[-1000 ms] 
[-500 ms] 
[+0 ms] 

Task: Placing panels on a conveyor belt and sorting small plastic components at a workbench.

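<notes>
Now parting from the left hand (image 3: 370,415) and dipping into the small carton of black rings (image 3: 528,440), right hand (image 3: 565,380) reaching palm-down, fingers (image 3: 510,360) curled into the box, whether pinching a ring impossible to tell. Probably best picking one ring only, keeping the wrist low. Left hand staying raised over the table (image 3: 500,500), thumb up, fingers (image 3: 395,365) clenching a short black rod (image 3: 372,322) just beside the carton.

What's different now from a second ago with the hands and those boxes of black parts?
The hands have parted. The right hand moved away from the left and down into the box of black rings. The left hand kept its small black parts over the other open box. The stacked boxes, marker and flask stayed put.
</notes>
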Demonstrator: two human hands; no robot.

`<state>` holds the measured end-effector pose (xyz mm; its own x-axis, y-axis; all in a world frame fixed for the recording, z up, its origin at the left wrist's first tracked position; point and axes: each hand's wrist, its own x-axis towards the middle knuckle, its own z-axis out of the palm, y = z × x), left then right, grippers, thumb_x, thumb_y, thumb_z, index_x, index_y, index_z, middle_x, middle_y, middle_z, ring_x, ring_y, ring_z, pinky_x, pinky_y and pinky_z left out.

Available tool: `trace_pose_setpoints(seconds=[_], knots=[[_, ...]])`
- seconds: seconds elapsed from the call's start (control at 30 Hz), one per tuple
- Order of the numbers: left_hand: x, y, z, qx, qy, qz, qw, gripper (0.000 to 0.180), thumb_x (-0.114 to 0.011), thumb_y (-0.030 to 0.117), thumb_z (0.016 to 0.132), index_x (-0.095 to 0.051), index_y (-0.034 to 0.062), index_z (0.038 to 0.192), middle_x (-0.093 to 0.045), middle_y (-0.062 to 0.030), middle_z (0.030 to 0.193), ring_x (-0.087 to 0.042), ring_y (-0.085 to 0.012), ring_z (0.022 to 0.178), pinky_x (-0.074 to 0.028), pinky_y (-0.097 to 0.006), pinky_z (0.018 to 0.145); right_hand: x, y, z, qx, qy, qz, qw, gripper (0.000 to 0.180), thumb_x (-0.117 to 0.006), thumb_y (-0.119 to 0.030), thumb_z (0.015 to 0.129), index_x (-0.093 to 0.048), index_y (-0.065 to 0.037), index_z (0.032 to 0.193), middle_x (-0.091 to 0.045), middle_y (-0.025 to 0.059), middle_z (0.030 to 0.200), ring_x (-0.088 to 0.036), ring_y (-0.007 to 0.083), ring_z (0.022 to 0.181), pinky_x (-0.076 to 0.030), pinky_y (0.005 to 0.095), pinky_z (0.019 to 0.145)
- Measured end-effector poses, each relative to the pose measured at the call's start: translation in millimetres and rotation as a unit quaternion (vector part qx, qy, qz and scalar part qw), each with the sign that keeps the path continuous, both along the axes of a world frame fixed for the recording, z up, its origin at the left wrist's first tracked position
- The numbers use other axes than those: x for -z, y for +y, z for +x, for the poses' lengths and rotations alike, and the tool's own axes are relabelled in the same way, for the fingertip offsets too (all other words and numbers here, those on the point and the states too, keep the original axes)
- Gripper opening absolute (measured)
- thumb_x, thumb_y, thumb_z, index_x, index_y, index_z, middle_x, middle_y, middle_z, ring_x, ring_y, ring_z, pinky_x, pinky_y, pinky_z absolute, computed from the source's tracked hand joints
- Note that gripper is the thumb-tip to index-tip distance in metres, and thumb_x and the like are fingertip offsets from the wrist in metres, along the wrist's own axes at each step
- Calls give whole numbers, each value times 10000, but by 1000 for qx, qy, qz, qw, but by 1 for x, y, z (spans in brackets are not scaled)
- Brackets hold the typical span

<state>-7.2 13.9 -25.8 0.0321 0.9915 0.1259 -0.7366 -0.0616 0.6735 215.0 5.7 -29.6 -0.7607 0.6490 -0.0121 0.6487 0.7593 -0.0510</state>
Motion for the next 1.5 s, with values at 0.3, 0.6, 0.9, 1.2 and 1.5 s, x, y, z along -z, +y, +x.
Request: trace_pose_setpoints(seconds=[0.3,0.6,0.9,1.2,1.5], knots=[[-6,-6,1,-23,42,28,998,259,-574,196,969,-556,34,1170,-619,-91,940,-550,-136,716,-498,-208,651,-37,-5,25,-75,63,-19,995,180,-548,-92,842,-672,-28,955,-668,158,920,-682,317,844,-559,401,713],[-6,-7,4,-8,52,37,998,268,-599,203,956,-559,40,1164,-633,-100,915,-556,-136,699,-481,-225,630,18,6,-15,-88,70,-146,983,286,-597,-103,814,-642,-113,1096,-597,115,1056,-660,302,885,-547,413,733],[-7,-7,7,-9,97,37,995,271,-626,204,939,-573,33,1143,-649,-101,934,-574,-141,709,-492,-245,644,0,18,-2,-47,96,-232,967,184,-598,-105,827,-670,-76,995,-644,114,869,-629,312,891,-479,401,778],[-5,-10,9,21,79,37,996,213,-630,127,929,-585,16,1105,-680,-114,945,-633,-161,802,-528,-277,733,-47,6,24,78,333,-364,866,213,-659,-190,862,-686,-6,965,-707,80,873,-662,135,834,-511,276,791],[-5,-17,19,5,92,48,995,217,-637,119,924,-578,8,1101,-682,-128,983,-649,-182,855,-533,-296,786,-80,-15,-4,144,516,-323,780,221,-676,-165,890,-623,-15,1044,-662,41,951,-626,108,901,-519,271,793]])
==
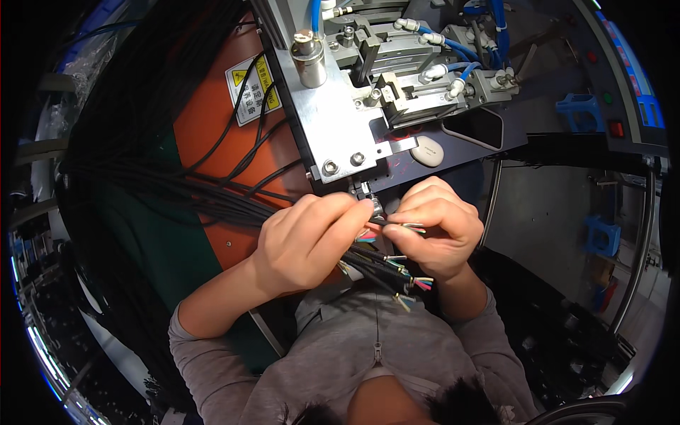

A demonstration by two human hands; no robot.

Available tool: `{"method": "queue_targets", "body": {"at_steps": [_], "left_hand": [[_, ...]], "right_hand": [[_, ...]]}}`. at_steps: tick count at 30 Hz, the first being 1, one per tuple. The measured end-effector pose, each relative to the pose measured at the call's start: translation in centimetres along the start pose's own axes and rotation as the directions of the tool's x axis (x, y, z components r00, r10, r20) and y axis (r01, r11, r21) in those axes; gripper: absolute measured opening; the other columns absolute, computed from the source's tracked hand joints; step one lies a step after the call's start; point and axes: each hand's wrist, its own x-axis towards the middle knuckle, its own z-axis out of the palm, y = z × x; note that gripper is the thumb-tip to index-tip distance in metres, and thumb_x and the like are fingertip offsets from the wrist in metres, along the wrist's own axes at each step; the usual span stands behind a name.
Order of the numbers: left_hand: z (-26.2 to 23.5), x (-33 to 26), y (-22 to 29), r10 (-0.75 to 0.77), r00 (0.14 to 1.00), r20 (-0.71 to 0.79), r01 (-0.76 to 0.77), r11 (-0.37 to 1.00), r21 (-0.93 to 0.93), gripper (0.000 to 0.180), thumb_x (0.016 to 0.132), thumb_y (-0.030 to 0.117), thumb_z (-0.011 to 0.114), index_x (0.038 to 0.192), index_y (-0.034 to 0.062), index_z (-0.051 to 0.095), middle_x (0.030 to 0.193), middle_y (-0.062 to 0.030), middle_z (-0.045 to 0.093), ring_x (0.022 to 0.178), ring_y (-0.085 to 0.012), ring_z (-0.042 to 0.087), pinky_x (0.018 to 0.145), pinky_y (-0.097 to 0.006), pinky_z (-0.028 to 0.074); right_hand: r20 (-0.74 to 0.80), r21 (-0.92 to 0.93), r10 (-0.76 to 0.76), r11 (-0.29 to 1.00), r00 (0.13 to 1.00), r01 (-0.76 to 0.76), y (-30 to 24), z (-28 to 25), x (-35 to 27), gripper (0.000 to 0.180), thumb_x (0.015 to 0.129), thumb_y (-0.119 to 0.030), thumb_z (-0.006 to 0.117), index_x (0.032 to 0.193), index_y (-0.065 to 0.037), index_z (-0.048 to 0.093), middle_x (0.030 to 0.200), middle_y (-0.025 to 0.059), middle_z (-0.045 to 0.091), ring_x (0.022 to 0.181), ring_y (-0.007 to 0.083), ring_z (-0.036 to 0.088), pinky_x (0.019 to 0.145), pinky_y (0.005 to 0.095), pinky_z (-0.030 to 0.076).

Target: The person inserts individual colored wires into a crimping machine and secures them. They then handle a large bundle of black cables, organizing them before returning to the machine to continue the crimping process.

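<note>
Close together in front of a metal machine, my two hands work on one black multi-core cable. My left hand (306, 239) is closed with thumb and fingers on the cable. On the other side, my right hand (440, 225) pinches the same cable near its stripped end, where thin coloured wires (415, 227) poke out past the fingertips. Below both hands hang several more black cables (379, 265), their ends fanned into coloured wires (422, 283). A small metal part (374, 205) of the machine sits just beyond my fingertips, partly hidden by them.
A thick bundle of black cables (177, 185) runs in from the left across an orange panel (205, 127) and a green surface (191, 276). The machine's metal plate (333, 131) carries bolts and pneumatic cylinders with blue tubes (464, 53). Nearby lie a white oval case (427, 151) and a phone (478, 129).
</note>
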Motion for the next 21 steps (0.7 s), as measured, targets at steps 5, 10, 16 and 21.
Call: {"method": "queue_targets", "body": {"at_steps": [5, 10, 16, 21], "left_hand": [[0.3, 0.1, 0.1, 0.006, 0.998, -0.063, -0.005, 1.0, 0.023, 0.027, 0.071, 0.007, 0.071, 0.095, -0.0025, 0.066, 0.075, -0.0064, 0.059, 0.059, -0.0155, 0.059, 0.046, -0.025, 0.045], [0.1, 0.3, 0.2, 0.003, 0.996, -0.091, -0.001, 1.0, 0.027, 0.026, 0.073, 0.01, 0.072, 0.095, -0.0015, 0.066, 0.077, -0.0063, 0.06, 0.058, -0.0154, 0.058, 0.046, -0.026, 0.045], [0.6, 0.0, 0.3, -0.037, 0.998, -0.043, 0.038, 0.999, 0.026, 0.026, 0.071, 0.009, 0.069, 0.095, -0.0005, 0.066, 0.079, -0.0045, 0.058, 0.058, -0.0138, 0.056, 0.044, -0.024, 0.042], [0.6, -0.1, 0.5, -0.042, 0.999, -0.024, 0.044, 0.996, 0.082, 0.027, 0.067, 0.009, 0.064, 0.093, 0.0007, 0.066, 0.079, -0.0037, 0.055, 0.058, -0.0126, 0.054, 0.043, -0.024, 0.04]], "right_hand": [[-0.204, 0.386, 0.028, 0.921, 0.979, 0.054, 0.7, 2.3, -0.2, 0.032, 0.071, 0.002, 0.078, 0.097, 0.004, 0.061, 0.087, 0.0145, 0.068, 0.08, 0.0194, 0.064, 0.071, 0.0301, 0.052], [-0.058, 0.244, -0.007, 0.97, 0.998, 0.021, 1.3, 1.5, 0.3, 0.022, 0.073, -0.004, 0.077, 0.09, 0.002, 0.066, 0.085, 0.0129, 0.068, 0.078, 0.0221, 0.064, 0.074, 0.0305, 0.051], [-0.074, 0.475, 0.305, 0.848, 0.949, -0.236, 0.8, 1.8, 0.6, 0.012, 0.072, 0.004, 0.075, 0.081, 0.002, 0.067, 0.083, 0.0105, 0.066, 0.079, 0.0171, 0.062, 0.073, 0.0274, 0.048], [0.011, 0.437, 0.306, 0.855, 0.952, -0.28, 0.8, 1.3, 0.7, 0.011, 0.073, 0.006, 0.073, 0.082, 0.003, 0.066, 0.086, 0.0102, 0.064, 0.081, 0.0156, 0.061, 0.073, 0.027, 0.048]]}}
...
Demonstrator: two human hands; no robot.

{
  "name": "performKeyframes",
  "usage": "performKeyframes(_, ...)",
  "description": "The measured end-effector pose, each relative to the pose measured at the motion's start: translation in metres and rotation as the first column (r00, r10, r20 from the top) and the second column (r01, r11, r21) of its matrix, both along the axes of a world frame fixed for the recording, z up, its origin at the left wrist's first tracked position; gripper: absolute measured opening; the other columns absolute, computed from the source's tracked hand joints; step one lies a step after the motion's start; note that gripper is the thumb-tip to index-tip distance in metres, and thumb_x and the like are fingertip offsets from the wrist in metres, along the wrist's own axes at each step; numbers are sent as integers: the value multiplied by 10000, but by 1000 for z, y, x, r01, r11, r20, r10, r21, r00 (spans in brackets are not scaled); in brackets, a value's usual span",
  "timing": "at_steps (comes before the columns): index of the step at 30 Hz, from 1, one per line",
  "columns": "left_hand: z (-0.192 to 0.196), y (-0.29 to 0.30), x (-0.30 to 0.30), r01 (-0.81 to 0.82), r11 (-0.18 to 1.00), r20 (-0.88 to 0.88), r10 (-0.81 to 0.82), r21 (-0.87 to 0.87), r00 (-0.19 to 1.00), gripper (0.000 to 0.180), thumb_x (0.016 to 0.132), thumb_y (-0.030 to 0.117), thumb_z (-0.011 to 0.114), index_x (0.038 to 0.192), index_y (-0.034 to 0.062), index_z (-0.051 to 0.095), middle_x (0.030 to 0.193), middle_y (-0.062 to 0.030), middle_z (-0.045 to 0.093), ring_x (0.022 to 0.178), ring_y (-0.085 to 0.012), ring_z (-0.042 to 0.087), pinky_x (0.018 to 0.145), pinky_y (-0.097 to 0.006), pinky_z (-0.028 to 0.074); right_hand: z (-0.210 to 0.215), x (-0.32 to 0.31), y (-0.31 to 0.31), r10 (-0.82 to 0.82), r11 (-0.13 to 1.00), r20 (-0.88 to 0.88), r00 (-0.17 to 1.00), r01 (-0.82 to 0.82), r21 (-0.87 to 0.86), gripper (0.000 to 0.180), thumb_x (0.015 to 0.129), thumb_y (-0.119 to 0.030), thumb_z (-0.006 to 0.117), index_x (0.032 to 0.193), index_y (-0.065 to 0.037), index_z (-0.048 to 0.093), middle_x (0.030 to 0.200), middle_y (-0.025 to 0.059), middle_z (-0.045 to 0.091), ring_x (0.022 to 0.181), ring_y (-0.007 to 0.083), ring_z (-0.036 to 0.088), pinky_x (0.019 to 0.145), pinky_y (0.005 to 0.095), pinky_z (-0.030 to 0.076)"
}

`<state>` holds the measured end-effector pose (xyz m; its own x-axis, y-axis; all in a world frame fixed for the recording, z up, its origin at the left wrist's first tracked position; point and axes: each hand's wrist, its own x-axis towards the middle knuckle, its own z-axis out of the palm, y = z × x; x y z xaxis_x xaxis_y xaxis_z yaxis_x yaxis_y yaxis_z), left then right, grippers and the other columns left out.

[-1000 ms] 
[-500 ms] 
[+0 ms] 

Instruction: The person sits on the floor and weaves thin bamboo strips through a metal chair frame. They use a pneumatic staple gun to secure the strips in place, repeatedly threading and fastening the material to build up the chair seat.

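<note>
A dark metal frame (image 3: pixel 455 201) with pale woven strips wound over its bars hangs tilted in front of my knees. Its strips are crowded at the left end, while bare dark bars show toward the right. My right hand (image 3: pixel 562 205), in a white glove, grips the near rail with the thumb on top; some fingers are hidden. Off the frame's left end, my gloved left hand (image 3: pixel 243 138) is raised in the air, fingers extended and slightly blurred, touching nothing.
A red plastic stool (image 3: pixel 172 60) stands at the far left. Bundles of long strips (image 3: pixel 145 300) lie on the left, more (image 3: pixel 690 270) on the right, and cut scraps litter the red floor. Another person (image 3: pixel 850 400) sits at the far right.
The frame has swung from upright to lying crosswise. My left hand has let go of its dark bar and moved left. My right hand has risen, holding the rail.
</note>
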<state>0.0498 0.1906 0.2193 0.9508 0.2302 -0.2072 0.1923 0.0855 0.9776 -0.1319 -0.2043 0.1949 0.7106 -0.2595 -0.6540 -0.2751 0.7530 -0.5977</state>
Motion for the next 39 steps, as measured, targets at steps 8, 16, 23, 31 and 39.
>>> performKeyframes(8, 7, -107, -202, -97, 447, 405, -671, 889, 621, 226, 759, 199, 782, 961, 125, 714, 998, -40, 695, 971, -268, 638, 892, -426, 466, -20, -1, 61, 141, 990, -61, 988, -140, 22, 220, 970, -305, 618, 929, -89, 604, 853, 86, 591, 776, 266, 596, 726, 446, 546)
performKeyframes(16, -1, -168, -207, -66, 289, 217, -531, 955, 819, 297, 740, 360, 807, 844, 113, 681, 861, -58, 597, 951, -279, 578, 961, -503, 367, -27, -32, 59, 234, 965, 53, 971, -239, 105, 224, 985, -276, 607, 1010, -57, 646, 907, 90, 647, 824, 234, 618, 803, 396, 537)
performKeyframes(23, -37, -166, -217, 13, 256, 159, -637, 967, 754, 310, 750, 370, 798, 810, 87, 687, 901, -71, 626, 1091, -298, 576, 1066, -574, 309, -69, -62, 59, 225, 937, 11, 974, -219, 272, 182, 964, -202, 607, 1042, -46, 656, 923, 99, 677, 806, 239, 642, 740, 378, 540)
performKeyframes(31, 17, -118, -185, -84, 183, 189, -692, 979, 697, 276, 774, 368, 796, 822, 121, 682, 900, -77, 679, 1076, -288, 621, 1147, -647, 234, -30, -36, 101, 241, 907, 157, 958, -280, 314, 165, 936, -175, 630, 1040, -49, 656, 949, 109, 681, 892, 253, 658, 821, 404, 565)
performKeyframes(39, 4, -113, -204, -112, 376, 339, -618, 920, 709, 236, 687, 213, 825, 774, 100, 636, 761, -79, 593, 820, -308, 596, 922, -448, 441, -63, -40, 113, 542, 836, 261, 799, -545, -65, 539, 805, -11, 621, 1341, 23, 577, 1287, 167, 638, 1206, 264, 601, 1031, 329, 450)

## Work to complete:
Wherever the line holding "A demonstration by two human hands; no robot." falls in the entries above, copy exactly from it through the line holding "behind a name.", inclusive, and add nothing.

## Answer below:
A demonstration by two human hands; no robot.

Available tool: `{"method": "queue_targets", "body": {"at_steps": [_], "left_hand": [[_, ...]], "right_hand": [[_, ...]]}}`. at_steps: tick count at 30 Hz, the first being 1, one per tuple. The measured end-effector pose, each relative to the pose measured at the call's start: translation in centimetres along the start pose's own axes and rotation as the directions of the tool's x axis (x, y, z components r00, r10, r20) and y axis (r01, r11, r21) in those axes; gripper: absolute measured opening; the other columns absolute, computed from the source's tracked hand joints; step one lies a step after the call's start; point and axes: each hand's wrist, its own x-axis towards the middle knuckle, its own z-axis out of the palm, y = z × x; note that gripper is the thumb-tip to index-tip distance in metres, and thumb_x and the like are fingertip offsets from the wrist in metres, along the wrist's own axes at each step; the usual span stands behind a name.

That concludes the output.